(Items from a dataset)
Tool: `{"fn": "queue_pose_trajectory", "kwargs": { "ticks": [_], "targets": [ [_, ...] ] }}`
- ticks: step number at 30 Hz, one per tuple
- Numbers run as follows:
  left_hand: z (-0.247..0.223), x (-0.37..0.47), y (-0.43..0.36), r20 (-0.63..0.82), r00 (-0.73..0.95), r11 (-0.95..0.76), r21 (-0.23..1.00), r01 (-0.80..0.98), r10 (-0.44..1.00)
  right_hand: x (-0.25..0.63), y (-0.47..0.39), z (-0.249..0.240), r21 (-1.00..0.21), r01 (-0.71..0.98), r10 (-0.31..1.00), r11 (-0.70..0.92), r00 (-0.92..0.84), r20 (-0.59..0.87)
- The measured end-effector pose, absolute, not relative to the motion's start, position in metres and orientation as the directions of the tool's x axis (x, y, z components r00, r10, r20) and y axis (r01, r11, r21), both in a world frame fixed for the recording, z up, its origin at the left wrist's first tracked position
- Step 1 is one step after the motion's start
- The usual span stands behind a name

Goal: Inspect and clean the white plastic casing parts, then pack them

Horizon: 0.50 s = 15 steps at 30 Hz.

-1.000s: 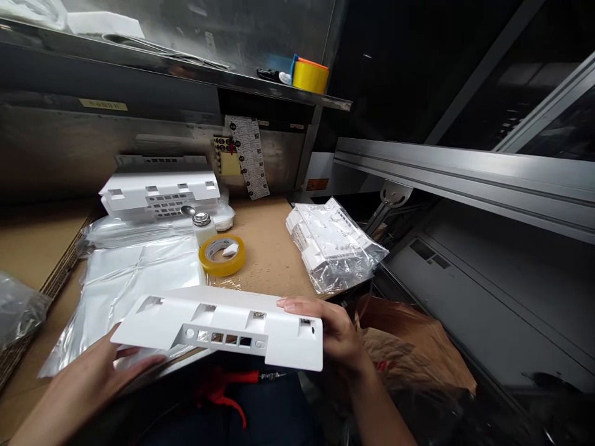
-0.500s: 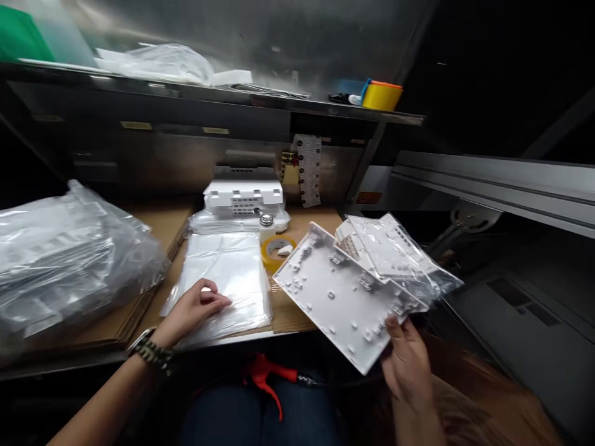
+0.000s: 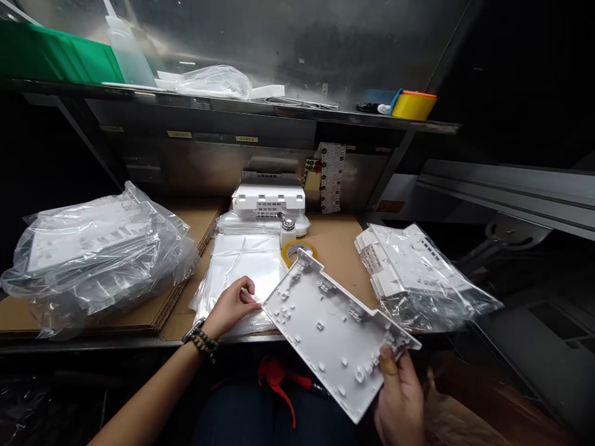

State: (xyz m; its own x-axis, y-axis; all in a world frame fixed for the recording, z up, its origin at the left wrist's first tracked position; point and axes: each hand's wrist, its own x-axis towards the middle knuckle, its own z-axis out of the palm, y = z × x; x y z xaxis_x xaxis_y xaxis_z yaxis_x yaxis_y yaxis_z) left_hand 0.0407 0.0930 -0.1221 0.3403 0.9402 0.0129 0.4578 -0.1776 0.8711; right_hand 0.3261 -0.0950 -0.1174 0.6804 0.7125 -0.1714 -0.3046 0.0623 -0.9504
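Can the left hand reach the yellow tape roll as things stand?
Probably yes: the left hand is close by, at the clear bags, and the tape roll shows its left side uncovered. The white panel in the right hand partly overlaps it in view, which might hamper access.

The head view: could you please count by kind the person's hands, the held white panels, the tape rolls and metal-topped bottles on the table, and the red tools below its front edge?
Hands, left hand and right hand: 2
White panel, held: 1
Tape roll: 1
Metal-topped bottle: 1
Red tool: 1
Total: 6
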Motion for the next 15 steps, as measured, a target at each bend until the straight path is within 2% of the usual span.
{"fn": "queue_pose_trajectory", "kwargs": {
  "ticks": [4, 8, 11, 15],
  "targets": [
    [-0.115, 0.054, 0.089, 0.149, 0.324, -0.316, 0.767, 0.558, 0.934, 0.311, -0.089, -0.117, -0.996, -0.076, 0.755, 0.046, 0.655, -0.015],
    [-0.084, 0.044, 0.096, 0.347, 0.276, -0.433, 0.553, 0.712, 0.896, 0.307, -0.082, -0.117, -0.998, -0.019, 0.761, 0.053, 0.648, 0.029],
    [-0.056, 0.03, 0.109, 0.447, 0.251, -0.428, 0.355, 0.831, 0.859, 0.31, -0.075, -0.116, -0.995, -0.075, 0.733, 0.062, 0.68, -0.005],
    [-0.034, 0.026, 0.119, 0.375, 0.432, -0.513, 0.146, 0.846, 0.82, 0.323, -0.069, -0.115, -0.953, -0.297, 0.71, 0.058, 0.683, -0.169]
  ]
}}
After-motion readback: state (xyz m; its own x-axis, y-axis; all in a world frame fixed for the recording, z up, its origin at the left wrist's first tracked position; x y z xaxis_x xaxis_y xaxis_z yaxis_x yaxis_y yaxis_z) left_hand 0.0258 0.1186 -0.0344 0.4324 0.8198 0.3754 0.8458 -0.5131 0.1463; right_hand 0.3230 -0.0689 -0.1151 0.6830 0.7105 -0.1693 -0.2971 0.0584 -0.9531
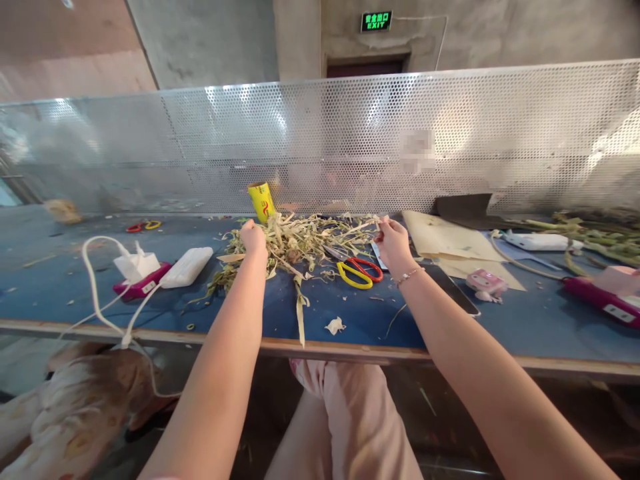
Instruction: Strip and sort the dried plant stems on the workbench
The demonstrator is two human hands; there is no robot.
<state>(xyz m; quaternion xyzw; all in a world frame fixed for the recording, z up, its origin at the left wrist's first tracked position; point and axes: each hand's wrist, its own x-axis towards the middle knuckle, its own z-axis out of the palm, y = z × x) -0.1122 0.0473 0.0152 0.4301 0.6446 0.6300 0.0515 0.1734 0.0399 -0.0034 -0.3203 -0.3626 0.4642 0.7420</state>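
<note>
A loose heap of dry, pale green and tan plant scraps (300, 243) lies on the blue tabletop. At its left edge is my left hand (253, 238), fingers curled closed; what they hold, if anything, is hidden. My right hand (391, 241) pinches the end of a pale dry strip (367, 225) at the heap's right side. Scissors with red and yellow handles (361, 273) lie between my arms, their blades toward the heap. Behind the heap stands a yellow tube (261, 202).
To the left are a white power bank (187, 267) and a purple power strip (145, 281) with cables. A dark phone (453, 290), a pink toy (487, 285) and brown paper (450, 237) lie right. A perforated metal panel (300, 147) runs behind the table.
</note>
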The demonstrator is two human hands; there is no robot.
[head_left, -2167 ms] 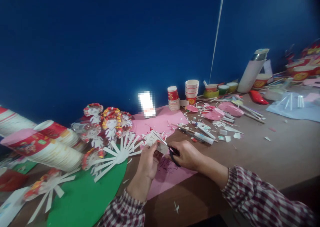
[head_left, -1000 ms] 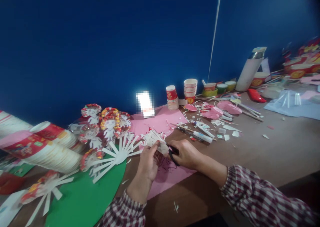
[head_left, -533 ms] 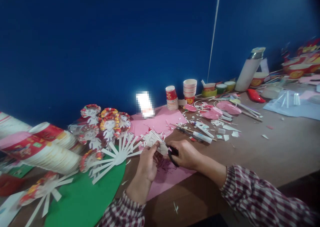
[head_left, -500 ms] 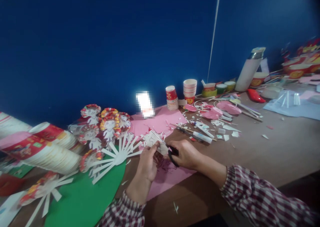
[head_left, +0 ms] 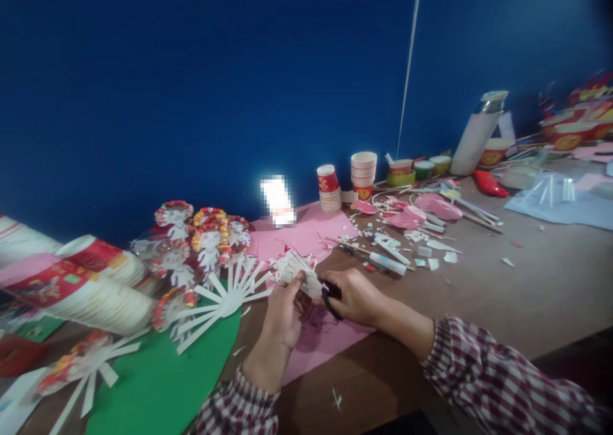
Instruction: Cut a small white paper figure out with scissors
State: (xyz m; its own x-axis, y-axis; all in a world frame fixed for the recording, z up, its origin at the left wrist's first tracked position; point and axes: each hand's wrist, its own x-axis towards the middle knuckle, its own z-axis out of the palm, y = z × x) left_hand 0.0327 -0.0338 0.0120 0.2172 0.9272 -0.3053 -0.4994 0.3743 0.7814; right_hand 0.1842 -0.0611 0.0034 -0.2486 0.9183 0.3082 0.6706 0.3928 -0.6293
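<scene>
Pinched in my left hand point(head_left: 283, 310) is a small piece of white paper point(head_left: 290, 267) with dark drawn lines on it. My right hand point(head_left: 357, 296) grips black-handled scissors point(head_left: 331, 299), whose blades lie along the right side of the paper. Below both hands a pink sheet point(head_left: 318, 345) with dark line drawings rests on the brown table. Just left of my left hand lies a white fan-shaped cup cut into strips point(head_left: 230, 302), partly on a green sheet point(head_left: 177, 374).
Stacked paper cups point(head_left: 96, 291) lie at the left, near paper figures with red and yellow trim point(head_left: 209, 237). Upright cups point(head_left: 363, 170) stand by the blue wall. Markers point(head_left: 387, 262), paper scraps and pink pieces point(head_left: 438, 206) spread to the right. A white flask point(head_left: 472, 144) leans farther back.
The white paper has tilted very slightly between my hands at the scissors. Both hands keep almost the same place, and the rest of the table looks unchanged.
</scene>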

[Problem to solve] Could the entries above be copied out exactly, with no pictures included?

[The answer]
Tool: `{"fn": "queue_pose_trajectory", "kwargs": { "ticks": [_], "targets": [ [_, ...] ] }}`
- ticks: step number at 30 Hz, one per tuple
- Numbers run as follows:
  left_hand: z (-0.247..0.223), x (-0.37..0.47), y (-0.43..0.36), r20 (-0.63..0.82), r00 (-0.73..0.95), r11 (-0.95..0.76), r21 (-0.23..1.00), r01 (-0.80..0.98), r10 (-0.44..1.00)
  right_hand: x (-0.25..0.63), y (-0.47..0.39), z (-0.249..0.240), r21 (-1.00..0.21), r01 (-0.71..0.98), r10 (-0.31..1.00), r11 (-0.70..0.92), r00 (-0.92..0.84), r20 (-0.59..0.87)
- The measured end-effector pose, absolute, not relative to the motion's start, position in metres and orientation as the directions of the tool's x axis (x, y, z components r00, r10, r20) and y axis (r01, r11, r21), both in a world frame fixed for the recording, z up, its origin at the left wrist's first tracked position
- Step 1 is one step after the motion's start
- The usual span stands behind a name

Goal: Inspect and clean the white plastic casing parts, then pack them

Horizon: 0.50 s = 15 steps at 30 Hz.

-1.000s: 
-0.500s: 
+0.000s: 

State: (xyz m; its own x-axis, y-axis; all in a world frame fixed for the recording, z up, its origin at the left wrist's first tracked position; point and axes: each hand's wrist, its own x-axis towards the middle knuckle, its own z-axis out of the palm, y = z × x; x y z xaxis_x xaxis_y xaxis_z yaxis_x yaxis_y yaxis_z) left_hand 0.0407 0.0930 -0.1221 0.3403 0.9402 0.0129 0.4578 -0.1776 0.8711; right_hand 0.3261 -0.0950 -0.1174 0.6804 0.7125 -0.1714 -0.3046 0.0623 -0.9504
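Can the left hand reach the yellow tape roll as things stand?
Probably yes: the left hand is close by, at the clear bags, and the tape roll shows its left side uncovered. The white panel in the right hand partly overlaps it in view, which might hamper access.

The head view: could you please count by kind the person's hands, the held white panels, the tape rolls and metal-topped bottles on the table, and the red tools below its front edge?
Hands, left hand and right hand: 2
White panel, held: 1
Tape roll: 1
Metal-topped bottle: 1
Red tool: 1
Total: 6
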Motion for the next 15 steps, as measured, a target at each bend until the straight path is within 2% of the usual span.
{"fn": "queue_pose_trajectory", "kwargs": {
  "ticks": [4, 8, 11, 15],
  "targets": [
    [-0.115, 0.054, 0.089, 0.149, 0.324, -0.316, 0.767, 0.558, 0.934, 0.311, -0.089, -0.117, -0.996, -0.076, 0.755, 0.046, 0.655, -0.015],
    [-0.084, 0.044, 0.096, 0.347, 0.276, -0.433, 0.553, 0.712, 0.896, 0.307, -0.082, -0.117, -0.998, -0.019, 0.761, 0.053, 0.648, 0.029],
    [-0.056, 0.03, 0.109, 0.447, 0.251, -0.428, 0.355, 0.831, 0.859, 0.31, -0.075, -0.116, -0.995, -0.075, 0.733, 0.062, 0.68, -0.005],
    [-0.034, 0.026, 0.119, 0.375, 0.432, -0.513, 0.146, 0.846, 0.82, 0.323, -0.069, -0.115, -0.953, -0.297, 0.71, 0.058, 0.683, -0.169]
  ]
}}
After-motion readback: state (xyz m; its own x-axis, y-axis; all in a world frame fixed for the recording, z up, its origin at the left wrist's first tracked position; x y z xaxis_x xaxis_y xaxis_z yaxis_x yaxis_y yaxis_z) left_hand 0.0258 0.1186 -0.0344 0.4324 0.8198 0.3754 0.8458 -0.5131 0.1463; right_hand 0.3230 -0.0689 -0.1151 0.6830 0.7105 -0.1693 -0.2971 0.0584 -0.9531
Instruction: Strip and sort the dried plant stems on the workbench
The demonstrator is two human hands; there is no robot.
<state>(xyz m; quaternion xyzw; all in a world frame fixed for the recording, z up, its origin at the left wrist's first tracked position; point and axes: each hand's wrist, its own x-axis towards the middle knuckle, its own z-axis out of the palm, y = z × x) -0.1122 0.0473 0.0152 0.4301 0.6446 0.6300 0.0515 0.1734 0.0399 -0.0034 -0.3203 -0.3626 0.4642 0.7420</state>
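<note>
A loose heap of dry, pale green and tan plant scraps (300, 243) lies on the blue tabletop. At its left edge is my left hand (253, 238), fingers curled closed; what they hold, if anything, is hidden. My right hand (391, 241) pinches the end of a pale dry strip (367, 225) at the heap's right side. Scissors with red and yellow handles (361, 273) lie between my arms, their blades toward the heap. Behind the heap stands a yellow tube (261, 202).
To the left are a white power bank (187, 267) and a purple power strip (145, 281) with cables. A dark phone (453, 290), a pink toy (487, 285) and brown paper (450, 237) lie right. A perforated metal panel (300, 147) runs behind the table.
</note>
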The demonstrator is two human hands; there is no robot.
[head_left, -2167 ms] 
[head_left, -1000 ms] 
[head_left, -533 ms] 
[head_left, -500 ms] 
[head_left, +0 ms] 
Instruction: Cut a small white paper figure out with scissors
State: (xyz m; its own x-axis, y-axis; all in a world frame fixed for the recording, z up, its origin at the left wrist's first tracked position; point and axes: each hand's wrist, its own x-axis towards the middle knuckle, its own z-axis out of the palm, y = z × x) left_hand 0.0327 -0.0338 0.0120 0.2172 0.9272 -0.3053 -0.4994 0.3743 0.7814; right_hand 0.1842 -0.0611 0.0034 -0.2486 0.9183 0.3082 0.6706 0.3928 -0.6293
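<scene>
Pinched in my left hand point(head_left: 283, 310) is a small piece of white paper point(head_left: 290, 267) with dark drawn lines on it. My right hand point(head_left: 357, 296) grips black-handled scissors point(head_left: 331, 299), whose blades lie along the right side of the paper. Below both hands a pink sheet point(head_left: 318, 345) with dark line drawings rests on the brown table. Just left of my left hand lies a white fan-shaped cup cut into strips point(head_left: 230, 302), partly on a green sheet point(head_left: 177, 374).
Stacked paper cups point(head_left: 96, 291) lie at the left, near paper figures with red and yellow trim point(head_left: 209, 237). Upright cups point(head_left: 363, 170) stand by the blue wall. Markers point(head_left: 387, 262), paper scraps and pink pieces point(head_left: 438, 206) spread to the right. A white flask point(head_left: 472, 144) leans farther back.
The white paper has tilted very slightly between my hands at the scissors. Both hands keep almost the same place, and the rest of the table looks unchanged.
</scene>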

No further output is given for this exercise.